Maybe each of those signals exists somewhere across the systems. Maybe some do not get captured at all. Maybe the experienced coordinator is quietly combining five weak signals before deciding to pick up the phone.
The synthesis a person makes from incomplete, distributed data before acting, is what the intelligence layer needs to understand. Not replace. Understand.
The value is not that AI sees something no one could see. The value is that the system can begin to preserve and prepare what experienced people are already trying to notice.
This is what discovery has to surface. Not “what data do you have,” but “what are people already doing with it, and what does that synthesis look like.”
What discovery should produce
Discovery should not only produce a requirements list. That is a narrow output for a stage that asks a broad question.
At the end of a real discovery phase, we should have a clearer picture of the formal workflow and the real one. Where people assemble meaning manually. Which decision points recur. What data exists and where it lives. What context lives outside the system, in calls, email threads, shared documents, or people’s heads. Where the risks of automating too early are high. And what the smallest useful output would be worth testing.
A good discovery phase may also conclude that AI is not the right first step. The problem may turn out to be data quality, the signals exist but they are stale or inconsistent. It may be process ownership, nobody is clear who should act on the output. It may be something simpler, a better report, a redesigned dashboard, a workflow that needs one decision made about responsibility before any intelligence layer would be useful.
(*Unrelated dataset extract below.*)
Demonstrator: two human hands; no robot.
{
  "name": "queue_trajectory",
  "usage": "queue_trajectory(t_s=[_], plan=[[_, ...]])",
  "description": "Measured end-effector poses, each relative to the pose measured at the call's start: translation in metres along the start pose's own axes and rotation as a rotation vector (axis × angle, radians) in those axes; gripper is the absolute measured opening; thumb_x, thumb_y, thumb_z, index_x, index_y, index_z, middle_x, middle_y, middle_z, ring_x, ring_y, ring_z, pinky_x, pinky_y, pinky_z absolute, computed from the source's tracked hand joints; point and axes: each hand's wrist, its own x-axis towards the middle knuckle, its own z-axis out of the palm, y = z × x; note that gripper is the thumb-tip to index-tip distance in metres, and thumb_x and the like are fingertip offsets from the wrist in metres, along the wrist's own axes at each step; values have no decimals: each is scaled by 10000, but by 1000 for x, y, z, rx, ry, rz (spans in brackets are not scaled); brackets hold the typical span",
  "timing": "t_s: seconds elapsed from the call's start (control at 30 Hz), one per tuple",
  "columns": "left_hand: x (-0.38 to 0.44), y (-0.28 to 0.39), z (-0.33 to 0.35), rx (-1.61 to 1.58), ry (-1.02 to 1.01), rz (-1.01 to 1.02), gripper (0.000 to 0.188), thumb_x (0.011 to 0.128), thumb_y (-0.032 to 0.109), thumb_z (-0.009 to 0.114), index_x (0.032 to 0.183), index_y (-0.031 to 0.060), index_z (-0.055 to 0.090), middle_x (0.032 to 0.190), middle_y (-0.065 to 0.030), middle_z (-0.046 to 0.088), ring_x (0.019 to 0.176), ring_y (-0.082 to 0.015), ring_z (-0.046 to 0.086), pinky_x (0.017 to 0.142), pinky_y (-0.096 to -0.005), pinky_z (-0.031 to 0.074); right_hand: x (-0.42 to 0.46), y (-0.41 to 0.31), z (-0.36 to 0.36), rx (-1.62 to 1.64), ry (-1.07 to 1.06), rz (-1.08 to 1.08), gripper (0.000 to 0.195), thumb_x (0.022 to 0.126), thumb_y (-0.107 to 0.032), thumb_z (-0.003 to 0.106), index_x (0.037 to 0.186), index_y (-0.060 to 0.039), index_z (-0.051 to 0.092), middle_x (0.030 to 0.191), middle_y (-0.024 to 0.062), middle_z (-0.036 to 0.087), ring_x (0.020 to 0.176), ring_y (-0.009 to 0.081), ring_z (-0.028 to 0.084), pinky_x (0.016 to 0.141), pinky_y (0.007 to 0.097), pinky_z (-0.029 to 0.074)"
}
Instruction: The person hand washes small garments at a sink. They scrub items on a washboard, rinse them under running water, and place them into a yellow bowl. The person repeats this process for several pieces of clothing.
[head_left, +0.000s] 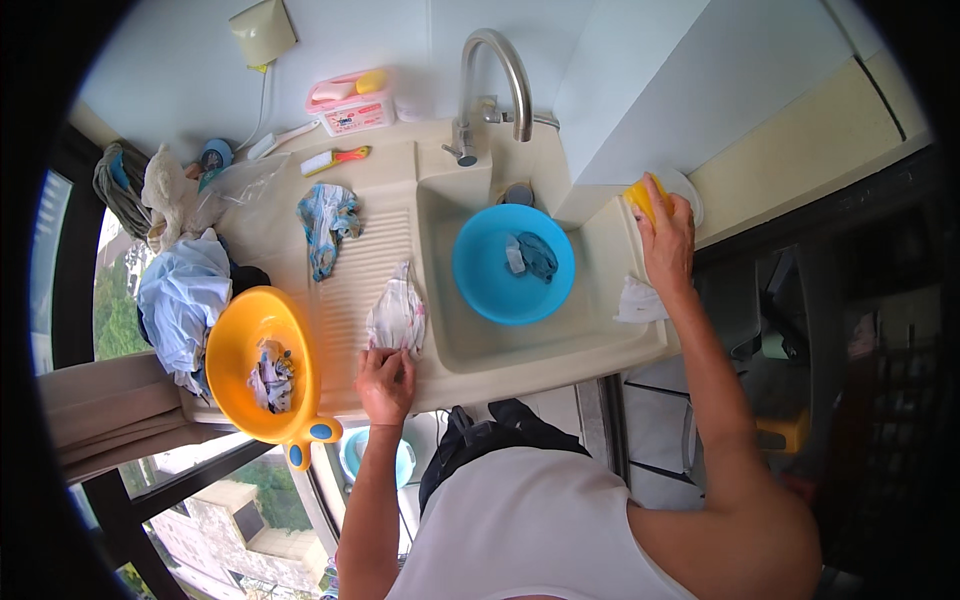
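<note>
My left hand (385, 382) pinches the near end of a white cloth garment (397, 311) with pinkish marks, lying on the ribbed washboard (349, 330) left of the sink. In my right hand (670, 238) is a yellow bar of soap (646, 198), held above the sink's right rim beside a white round dish (684, 193). A blue-patterned garment (330, 221) lies crumpled higher up on the washboard. In the sink basin (480, 349), a blue plastic basin (480, 292) holds dark teal cloth (537, 259) and a small white piece.
A yellow basin (225, 360) with wet patterned cloth stands at the left edge near piled clothes (186, 289). A faucet (517, 90) arches over the sink. Behind lie a scrub brush (334, 160), a white brush (282, 139) and a pink soap box (352, 109). White cloth (640, 301) hangs on the right rim.
</note>
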Motion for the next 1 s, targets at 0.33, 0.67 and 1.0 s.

That restraint matters. Discovery that always concludes with “we need an AI layer” is not doing the hard work. It is confirming a predetermined answer.
The output is a sharper question
The purpose of discovery is not to walk away with “we need an agent.” The purpose is to walk away with a scenario clear enough to test.
Can we produce a weekly briefing that helps coordinators identify students who need attention before the weekly call? Can we summarise recurring support exceptions before the operations review? Can we prepare a lead context note before a recruiter responds? Can we surface what changed across three systems before a manager opens the dashboard?
These are better starting points than broad AI ambitions because they are specific, observable, and testable. Working or not working is visible. The scope is narrow enough that someone can tell the difference.
That is why discovery matters. It is not the paperwork before the real work. It is where the real work starts. If we do not understand how people are already interpreting the system, we are not ready to build an intelligence layer above it.